Thus, the time to recognize concept \(c_{k^{{{\,\mathrm{\ell _{max}}\,}}-2}}\) is exactly \(2 (k^{{{\,\mathrm{\ell _{max}}\,}}}-2)\), as claimed.

F Learning Algorithms for Feed-Forward Networks

Now we address the question of how concept hierarchies (with and without overlap) can be learned in layered networks. In this section, we consider learning in feed-forward networks, and in Sect. G we consider networks with feedback.

For feed-forward networks, we describe noise-free learning algorithms, which produce edge weights for the upward edges that suffice to support robust recognition. These learning algorithms are adapted from the noise-free learning algorithm in [4], and work for both tree hierarchies and general concept hierarchies. We show that our new learning algorithms can be viewed as producing approximate, scaled weights as described in Sect. 5, which serves to decompose the correctness proof for the learning algorithms. We also discuss extensions to noisy learning.

1.1 F.1 Tree Hierarchies

We begin with the case studied in [4], tree hierarchies in feed-forward networks.

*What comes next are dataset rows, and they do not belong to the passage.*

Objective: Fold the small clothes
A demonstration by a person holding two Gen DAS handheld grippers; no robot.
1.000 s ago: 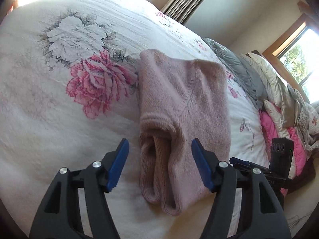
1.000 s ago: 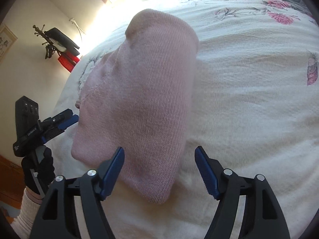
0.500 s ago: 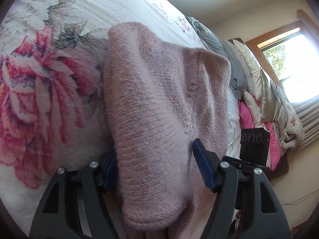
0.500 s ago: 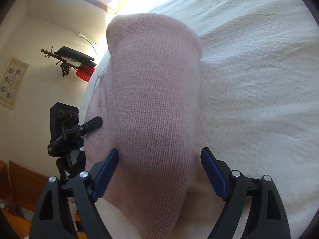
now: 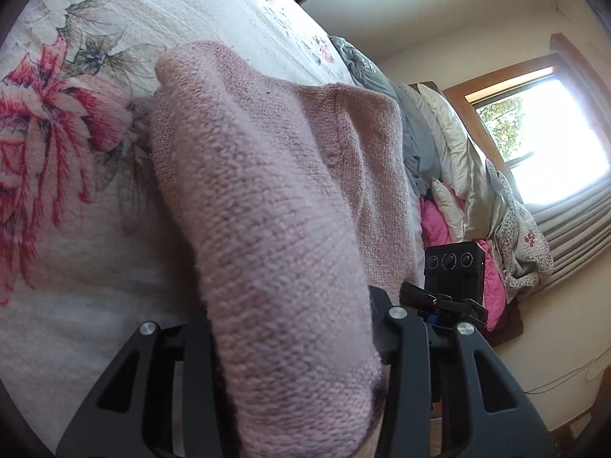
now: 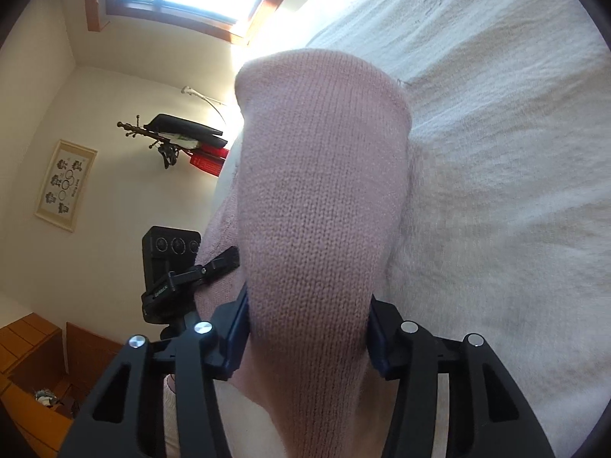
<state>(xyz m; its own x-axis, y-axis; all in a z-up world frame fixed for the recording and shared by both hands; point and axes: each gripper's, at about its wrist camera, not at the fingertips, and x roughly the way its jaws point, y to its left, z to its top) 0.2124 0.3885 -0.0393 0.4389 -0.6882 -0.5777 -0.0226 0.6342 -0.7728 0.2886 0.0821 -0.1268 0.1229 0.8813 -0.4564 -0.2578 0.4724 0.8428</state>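
Pink sweater (image 5: 275, 198), long axis running away across the bedspread (image 5: 76, 267), its near end clamped by both left gripper (image 5: 294, 343) and right gripper (image 6: 309, 328).

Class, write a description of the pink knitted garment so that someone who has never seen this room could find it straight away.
Start at the big bed with the white floral bedspread. On it lies one folded dusty-pink knit sweater, its near end between the fingers of the left tool and the right tool. Unlike the grey and bright-pink bedding piled along the bed's edge, it is plain, ribbed and pale.
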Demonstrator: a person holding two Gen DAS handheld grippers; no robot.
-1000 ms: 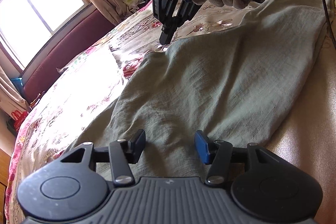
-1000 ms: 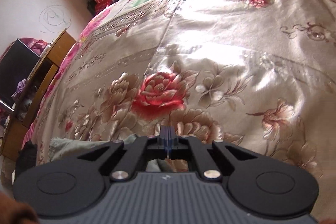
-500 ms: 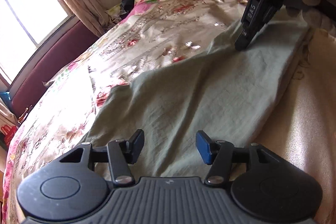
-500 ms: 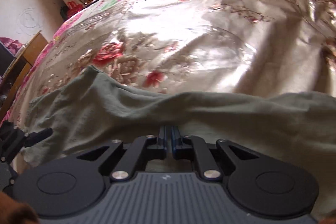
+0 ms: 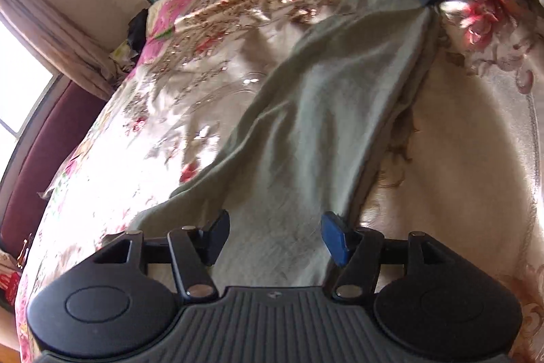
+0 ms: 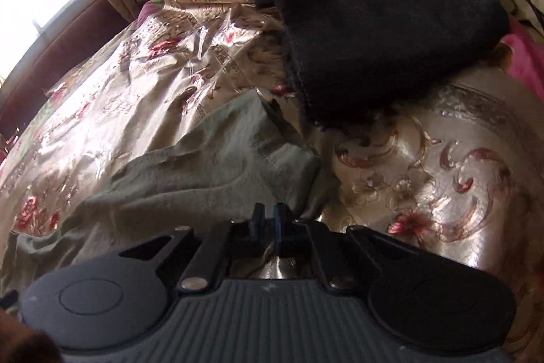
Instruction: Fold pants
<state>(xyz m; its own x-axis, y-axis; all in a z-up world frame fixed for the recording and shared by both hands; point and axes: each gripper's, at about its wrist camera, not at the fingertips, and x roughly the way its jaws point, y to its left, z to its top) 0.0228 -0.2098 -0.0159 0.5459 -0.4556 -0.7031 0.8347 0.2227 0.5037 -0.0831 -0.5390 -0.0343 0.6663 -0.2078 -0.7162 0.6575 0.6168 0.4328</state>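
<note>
Pants of pale grey-green crinkled cloth point(image 5: 316, 111) lie lengthwise along the shiny floral satin bedspread point(image 5: 142, 125), one long strip running away from the left gripper point(image 5: 273, 235). Its fingers stand spread wide, hovering over the near end of the cloth and pinching nothing, probably poised to take that end. The right gripper point(image 6: 267, 221) has its fingers pressed nearly together at the far end; a thin fold of the cloth appears to be caught between them, though the right wrist view does not settle it. Holding that corner would keep the strip taut and straight for a fold. A folded black garment point(image 6: 374, 33) rests further up the bed, apart from the pants.
</note>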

Overview of Previous Noise-free Learning Results. In [4], we set the threshold \(\tau \) for every neuron in layers \(\ge 1\) to be \(\tau = \frac{(r_1+r_2) \sqrt{k}}{2}\). We assumed that the network starts in a state in which no neuron in layer \(\ge 1\) is firing, and the weights on the incoming edges of all such neurons is \(\frac{1}{k^{{{\,\mathrm{\ell _{max}}\,}}+1}}\). We also assume a Winner-Take-All sub-network satisfying Assumption 13 below, which is responsible for engaging neurons at layers \(\ge 1\) for learning. These assumptions, together with the general model conventions for activation and learning using Oja’s rule, determine how the network behaves when it is presented with a training schedule as in Definition 7. Our main result, for noise-free learning, is (paraphrased slightly)Footnote 5:

Theorem 12

(\((r_1,r_2)\)-Learning Tree concepts). Let \(\mathcal N\) be the network described above, with maximum layer \(\ell '_{max}\), and with learning rate \(\eta = \frac{1}{4k}\). Let \(r_1, r_2\) be reals in [0, 1] with \(r_1 < r_2\). Let \(\epsilon = \frac{r_2-r_1}{r_1+r_2}\). Let \(\mathcal C\) be any concept hierarchy, with maximum level \({{\,\mathrm{\ell _{max}}\,}}\le \ell '_{max}\). Assume that the concepts in \(\mathcal C\) are presented according to a \(\sigma \)-bottom-up training schedule as defined in Sect. 4.2, where \(\sigma \) is \(O\left( {{\,\mathrm{\ell _{max}}\,}}\log (k) + \frac{1}{\epsilon }) \right) \). Then \(\mathcal N\) \((r_1,r_2)\)-learns \(\mathcal C\).

Specifically, we show that the weights for the edges from children to parents approach \(\frac{1}{\sqrt{k}}\) in the limit, and the weights for the other edges approach 0.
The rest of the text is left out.